▸ **WHAT THE EXERCISE ASKS**
Filter these entries down to lines holding "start".

-- Opening Marker --

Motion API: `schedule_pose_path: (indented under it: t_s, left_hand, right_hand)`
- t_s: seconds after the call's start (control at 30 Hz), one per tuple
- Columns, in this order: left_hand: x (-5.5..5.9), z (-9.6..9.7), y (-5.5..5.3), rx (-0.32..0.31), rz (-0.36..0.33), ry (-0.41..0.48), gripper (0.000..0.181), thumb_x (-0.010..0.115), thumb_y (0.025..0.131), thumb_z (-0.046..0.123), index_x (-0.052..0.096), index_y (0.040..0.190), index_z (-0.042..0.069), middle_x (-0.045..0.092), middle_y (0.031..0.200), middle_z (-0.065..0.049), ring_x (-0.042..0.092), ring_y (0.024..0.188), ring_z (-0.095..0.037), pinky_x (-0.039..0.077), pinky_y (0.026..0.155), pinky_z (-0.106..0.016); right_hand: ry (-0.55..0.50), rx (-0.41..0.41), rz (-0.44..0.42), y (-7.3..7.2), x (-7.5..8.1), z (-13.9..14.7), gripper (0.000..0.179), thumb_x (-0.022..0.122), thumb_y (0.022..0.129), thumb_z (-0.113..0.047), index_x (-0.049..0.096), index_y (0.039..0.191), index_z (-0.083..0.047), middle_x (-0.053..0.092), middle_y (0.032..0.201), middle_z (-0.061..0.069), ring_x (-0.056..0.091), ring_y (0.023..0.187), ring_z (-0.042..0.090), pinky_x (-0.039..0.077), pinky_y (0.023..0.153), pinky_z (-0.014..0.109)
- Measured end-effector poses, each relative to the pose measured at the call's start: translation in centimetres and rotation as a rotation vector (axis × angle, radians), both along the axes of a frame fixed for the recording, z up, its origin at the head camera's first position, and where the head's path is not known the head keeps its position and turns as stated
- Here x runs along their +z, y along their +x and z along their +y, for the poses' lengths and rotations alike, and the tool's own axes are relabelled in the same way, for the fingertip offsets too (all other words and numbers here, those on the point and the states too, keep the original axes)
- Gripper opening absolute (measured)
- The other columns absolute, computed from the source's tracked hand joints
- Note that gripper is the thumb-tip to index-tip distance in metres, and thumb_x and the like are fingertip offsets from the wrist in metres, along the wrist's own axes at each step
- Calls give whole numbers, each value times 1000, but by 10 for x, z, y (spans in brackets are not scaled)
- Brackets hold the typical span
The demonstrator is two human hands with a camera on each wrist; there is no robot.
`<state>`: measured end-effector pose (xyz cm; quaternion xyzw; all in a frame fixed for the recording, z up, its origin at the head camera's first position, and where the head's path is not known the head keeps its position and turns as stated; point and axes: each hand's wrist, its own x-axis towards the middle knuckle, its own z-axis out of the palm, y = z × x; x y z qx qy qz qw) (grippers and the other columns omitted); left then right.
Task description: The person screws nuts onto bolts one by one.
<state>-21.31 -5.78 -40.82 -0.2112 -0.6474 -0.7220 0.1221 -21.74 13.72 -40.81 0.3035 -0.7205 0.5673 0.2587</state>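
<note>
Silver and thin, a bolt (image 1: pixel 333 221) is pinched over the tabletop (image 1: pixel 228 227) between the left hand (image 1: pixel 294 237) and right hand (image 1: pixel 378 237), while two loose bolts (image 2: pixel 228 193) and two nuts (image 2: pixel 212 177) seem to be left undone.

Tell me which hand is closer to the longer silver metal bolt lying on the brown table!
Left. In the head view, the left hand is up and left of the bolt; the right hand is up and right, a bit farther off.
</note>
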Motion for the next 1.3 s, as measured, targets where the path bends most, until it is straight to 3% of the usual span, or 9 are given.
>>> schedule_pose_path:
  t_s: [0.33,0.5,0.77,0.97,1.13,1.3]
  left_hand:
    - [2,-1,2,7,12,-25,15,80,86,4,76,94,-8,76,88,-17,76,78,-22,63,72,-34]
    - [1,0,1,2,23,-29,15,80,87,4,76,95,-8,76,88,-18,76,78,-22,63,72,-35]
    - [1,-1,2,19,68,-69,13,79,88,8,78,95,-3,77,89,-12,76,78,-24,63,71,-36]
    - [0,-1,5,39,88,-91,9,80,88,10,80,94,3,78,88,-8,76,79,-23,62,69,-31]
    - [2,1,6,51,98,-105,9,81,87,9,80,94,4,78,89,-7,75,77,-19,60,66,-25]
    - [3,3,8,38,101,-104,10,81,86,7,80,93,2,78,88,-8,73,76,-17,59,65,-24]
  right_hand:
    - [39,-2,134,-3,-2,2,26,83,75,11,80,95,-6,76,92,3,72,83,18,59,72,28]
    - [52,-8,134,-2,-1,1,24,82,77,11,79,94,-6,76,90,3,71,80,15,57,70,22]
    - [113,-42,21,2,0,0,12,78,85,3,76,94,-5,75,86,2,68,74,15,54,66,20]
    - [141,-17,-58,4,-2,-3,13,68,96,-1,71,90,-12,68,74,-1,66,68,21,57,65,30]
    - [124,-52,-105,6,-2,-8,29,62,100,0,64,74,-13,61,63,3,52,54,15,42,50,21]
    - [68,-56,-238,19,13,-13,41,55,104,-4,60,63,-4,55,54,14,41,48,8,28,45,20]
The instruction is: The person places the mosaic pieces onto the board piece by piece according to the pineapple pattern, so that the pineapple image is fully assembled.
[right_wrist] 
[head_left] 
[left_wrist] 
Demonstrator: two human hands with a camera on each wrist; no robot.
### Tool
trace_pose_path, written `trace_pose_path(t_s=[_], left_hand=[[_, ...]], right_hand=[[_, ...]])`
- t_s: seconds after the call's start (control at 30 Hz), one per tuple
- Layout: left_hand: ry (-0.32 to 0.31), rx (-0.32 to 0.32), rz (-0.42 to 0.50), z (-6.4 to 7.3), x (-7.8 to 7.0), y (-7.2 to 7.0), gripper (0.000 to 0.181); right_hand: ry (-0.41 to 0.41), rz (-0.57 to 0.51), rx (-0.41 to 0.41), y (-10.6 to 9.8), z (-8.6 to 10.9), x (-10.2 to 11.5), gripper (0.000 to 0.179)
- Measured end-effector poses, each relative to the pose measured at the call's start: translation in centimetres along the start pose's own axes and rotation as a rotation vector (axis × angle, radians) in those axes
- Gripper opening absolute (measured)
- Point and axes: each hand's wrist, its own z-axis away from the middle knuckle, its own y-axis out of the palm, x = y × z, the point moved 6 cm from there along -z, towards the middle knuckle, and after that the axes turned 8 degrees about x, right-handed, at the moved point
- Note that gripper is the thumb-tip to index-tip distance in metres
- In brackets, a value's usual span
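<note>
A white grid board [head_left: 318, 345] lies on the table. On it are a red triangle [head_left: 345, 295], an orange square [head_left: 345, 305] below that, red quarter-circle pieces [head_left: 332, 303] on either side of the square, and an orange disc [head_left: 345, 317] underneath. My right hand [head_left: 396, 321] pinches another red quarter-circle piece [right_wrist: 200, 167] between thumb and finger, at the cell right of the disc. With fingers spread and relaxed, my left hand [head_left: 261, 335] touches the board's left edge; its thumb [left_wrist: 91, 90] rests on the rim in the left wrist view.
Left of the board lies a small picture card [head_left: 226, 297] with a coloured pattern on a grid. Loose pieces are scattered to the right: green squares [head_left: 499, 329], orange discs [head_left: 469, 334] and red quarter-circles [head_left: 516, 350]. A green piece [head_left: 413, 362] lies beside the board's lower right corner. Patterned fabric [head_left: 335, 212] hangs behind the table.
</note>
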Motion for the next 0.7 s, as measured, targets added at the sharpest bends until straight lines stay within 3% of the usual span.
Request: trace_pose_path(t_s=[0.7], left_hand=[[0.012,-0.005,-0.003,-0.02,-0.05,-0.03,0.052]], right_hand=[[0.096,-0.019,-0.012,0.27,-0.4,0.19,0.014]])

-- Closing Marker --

▸ **YOUR RESPONSE**
- t_s: seconds after the call's start (control at 30 Hz), one per tuple
- Measured end-effector poses, each relative to the pose measured at the call's start: translation in centimetres and rotation as a rotation vector (axis × angle, radians), both along the axes of a frame fixed for the recording, z up, its origin at the head camera's first position, and where the head's path is not known the head keeps its position and turns as stated
- t_s: seconds after the call's start (control at 30 Hz), one per tuple
- Measured end-effector poses, each relative to the pose measured at the call's start: translation in centimetres along the start pose's own axes and rotation as a rotation vector (axis × angle, radians) in those axes

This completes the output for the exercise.